Don't get me wrong, a lot of those steps are necessary for proper development cycles but, it's the extra steps that are annoying. I'm looking to quickly contribute and move on. Too many steps or if the process seems like it will be a major pain in the butt = You can find and fix it yourself.
Most projects if they have that I will at least open an issue for it so it's known as a problem... but some projects don't seem to want them reported, let alone fixed.
I 100% understand the frustration. It can easily feel like you're doing the maintainers a favor and they're making this harder than it needs to be.

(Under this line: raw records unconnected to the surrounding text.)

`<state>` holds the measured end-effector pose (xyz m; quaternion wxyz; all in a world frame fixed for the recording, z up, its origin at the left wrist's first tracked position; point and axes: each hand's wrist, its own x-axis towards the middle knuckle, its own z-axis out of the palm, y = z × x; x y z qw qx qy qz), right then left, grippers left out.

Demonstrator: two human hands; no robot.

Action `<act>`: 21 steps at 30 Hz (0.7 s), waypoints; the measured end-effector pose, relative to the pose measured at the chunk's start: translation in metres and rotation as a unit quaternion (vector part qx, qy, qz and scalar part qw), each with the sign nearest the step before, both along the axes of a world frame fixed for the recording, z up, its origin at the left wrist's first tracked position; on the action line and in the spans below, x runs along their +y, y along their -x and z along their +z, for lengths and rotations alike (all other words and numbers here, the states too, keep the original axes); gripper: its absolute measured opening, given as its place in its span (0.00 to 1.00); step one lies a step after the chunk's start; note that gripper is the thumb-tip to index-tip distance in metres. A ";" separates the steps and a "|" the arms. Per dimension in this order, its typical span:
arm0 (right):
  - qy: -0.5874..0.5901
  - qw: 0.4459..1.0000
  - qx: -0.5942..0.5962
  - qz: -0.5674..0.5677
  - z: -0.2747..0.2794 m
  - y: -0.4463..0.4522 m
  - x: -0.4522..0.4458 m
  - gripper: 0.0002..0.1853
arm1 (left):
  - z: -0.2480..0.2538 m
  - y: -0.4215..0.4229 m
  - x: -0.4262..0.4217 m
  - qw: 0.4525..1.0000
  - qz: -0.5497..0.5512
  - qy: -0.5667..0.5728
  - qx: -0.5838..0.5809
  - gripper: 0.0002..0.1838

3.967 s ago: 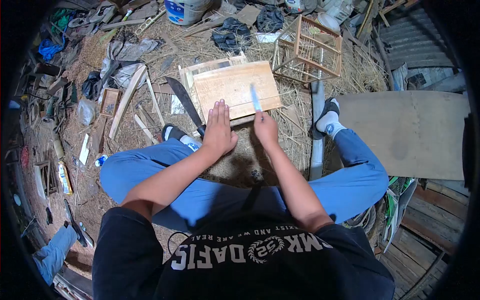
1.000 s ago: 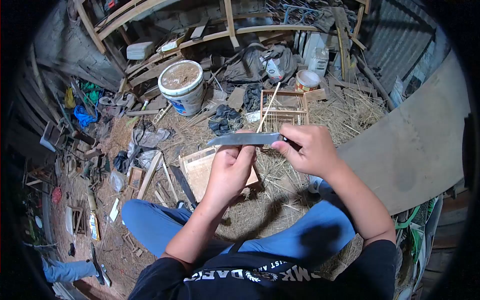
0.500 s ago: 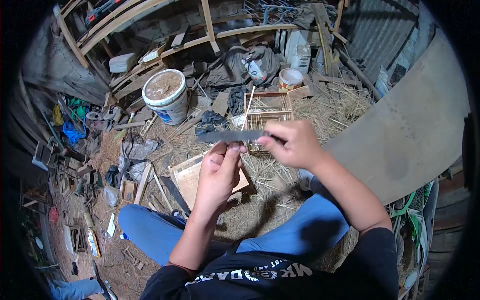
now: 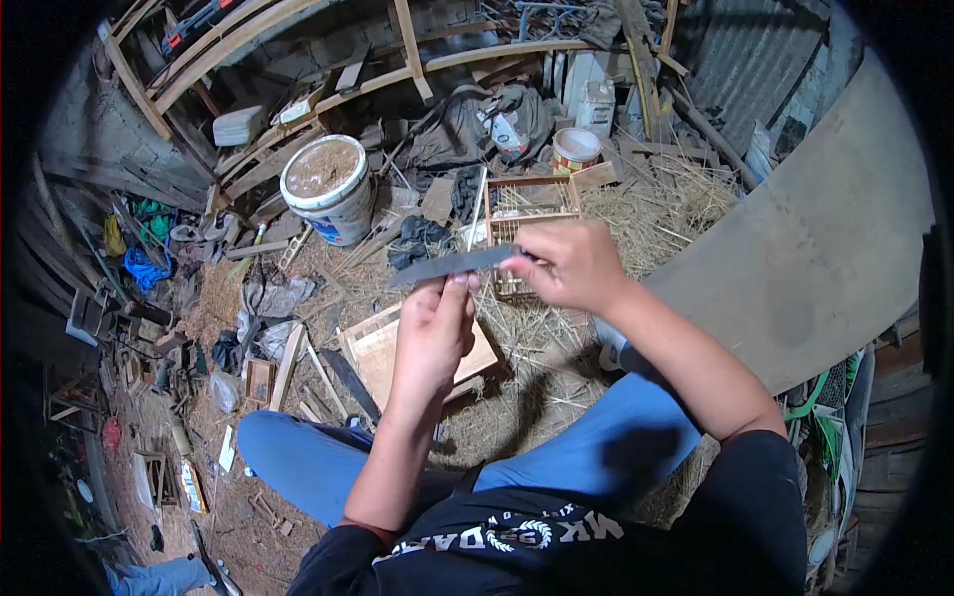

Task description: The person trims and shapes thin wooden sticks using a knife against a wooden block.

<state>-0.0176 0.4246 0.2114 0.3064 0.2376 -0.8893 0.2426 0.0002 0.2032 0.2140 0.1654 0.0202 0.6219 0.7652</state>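
I see the right hand (image 4: pixel 568 262) grasping the knife (image 4: pixel 449 266) at one end — likely for control; the left hand (image 4: pixel 433 328) curls beneath — holding what, I can't tell.

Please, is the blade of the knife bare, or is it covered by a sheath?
Bare. The blade shows uncovered from the right hand to its tip, just above the left hand in view.
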 end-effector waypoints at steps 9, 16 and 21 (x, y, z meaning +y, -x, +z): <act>-0.033 0.999 0.012 0.012 -0.011 0.005 -0.008 0.21 | -0.017 0.001 -0.009 0.999 -0.021 -0.037 -0.009 0.12; 0.128 0.975 -0.144 -0.108 -0.011 0.030 0.021 0.18 | -0.023 -0.004 -0.018 1.000 -0.002 -0.005 0.020 0.11; 0.006 0.999 -0.034 0.035 -0.018 0.013 -0.014 0.21 | -0.020 -0.009 -0.017 1.000 0.014 -0.011 0.023 0.10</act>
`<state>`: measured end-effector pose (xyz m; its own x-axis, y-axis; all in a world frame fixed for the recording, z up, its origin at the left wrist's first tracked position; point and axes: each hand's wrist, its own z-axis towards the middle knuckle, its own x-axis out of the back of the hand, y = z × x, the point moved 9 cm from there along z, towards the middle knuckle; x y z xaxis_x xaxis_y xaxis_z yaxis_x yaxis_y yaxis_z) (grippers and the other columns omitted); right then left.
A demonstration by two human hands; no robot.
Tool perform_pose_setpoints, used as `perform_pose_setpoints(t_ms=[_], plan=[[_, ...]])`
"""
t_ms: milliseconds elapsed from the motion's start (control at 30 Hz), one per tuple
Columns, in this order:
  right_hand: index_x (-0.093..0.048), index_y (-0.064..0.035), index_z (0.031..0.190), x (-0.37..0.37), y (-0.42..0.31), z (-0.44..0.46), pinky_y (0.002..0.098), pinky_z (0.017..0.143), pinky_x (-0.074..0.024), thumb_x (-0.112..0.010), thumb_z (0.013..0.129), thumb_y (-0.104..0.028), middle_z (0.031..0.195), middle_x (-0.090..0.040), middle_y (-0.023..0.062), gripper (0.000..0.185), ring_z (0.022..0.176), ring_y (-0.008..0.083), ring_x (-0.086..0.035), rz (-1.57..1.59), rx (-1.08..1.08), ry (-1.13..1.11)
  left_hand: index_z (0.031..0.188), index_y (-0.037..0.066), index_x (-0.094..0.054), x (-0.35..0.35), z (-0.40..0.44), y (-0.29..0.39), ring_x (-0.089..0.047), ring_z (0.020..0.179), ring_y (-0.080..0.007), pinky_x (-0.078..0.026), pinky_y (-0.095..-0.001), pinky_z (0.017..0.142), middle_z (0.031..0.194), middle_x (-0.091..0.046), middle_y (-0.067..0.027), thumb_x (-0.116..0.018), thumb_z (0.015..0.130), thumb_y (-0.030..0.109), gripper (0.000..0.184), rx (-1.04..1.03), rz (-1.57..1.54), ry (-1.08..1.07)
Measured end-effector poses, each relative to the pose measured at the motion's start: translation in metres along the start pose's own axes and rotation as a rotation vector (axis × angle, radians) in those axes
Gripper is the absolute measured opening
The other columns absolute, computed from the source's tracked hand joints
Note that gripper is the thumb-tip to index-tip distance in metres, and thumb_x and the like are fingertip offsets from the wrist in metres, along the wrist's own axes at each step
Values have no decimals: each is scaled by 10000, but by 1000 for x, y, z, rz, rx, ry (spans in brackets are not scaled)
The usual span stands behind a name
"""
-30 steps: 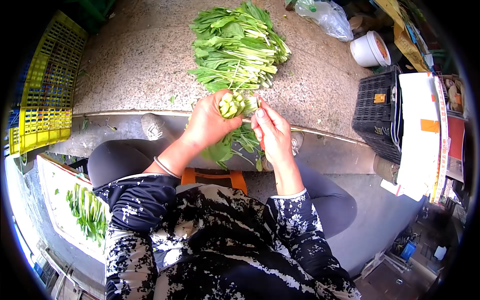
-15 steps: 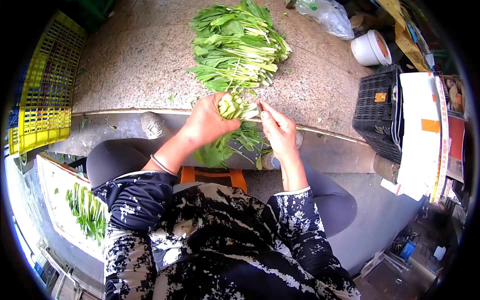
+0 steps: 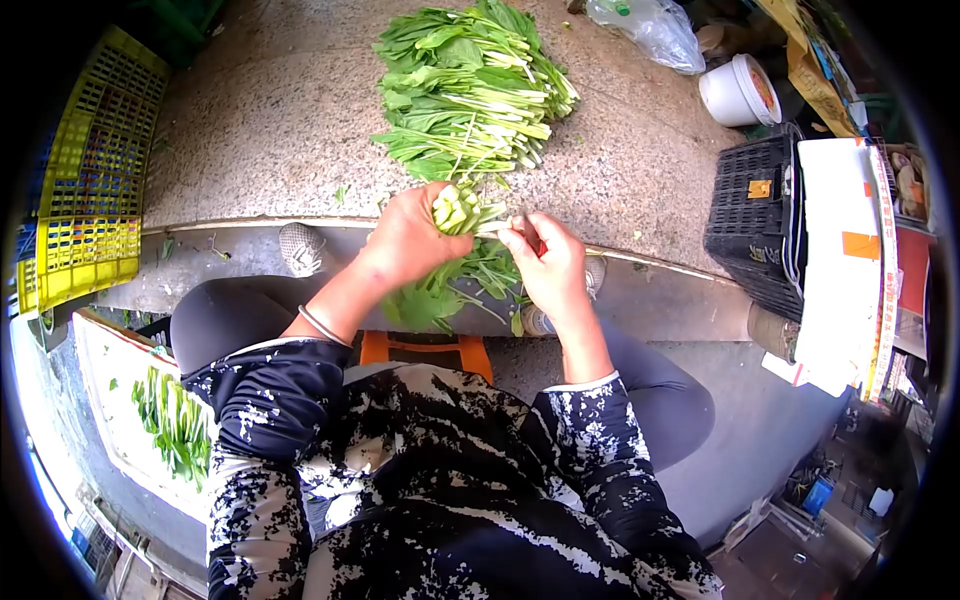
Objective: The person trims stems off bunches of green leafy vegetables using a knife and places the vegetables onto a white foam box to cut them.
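My left hand (image 3: pixel 408 240) is wrapped around a small bunch of leafy greens (image 3: pixel 458 210), the pale stem ends pointing up and to the right. The bunch's leaves (image 3: pixel 425 300) hang below that hand. Thumb and fingers of my right hand (image 3: pixel 548 262) pinch the tip of one pale stem sticking out of the bunch's right side. Just beyond both hands, a large pile of leafy greens (image 3: pixel 465 95) lies on the speckled stone slab (image 3: pixel 270 130), leaves to the left and stems to the right.
A yellow plastic crate (image 3: pixel 90 170) stands at the left, a black crate (image 3: pixel 752 215) at the right. Behind the black crate are a white bucket (image 3: pixel 738 92) and a clear plastic bag (image 3: pixel 655 30). More greens (image 3: pixel 172 425) rest in a white box at lower left. An orange stool (image 3: pixel 470 355) is beneath me.
My right hand has shifted slightly left and down, and its fingers have curled in around a stem tip. The left hand keeps hold of the bunch, barely moved.
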<state>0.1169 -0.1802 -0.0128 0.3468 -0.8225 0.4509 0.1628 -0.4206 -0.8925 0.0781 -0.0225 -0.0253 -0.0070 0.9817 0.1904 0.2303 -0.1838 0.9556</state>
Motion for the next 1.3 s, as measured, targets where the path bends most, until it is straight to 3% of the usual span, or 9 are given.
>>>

The thing is, though, from the maintainer side, it very often feels like you're asked to do those contributors favors. You may not care for whatever feature they want to contribute, but then are supposed to put in work reviewing their contributions and possibly having to patch up their work, if it doesn't meet quality standards.
And then, yeah, you start requiring quality gates to ensure you don't have to put in extra work for something you don't care about. But then may also end up putting hurdles in place, so that effectively fewer contributions show up asking for reviews. It's an ugly solution, but frankly, it's better than having contributors put in actual work creating a pull request and then you not having time to review it.
Yeah, I understand that point of view as well, especially for feature expansions. I don't agree with that point of view at all for bug reports /fixes though. It's not like I'm asking for an additional feature on top of the devs' already existing code. I'm fixing a mistake that the dev added to their code that they haven't had time to fix, I don't see the need of multi week or month review processes for those.
But at the end of the day I tell myself that if the dev wanted help with the project they would have made the system easier and I just move on with my life. Or usually if it's a small change just fork the code myself if allowed fix it and then never bother with the hassle of submitting it upstream.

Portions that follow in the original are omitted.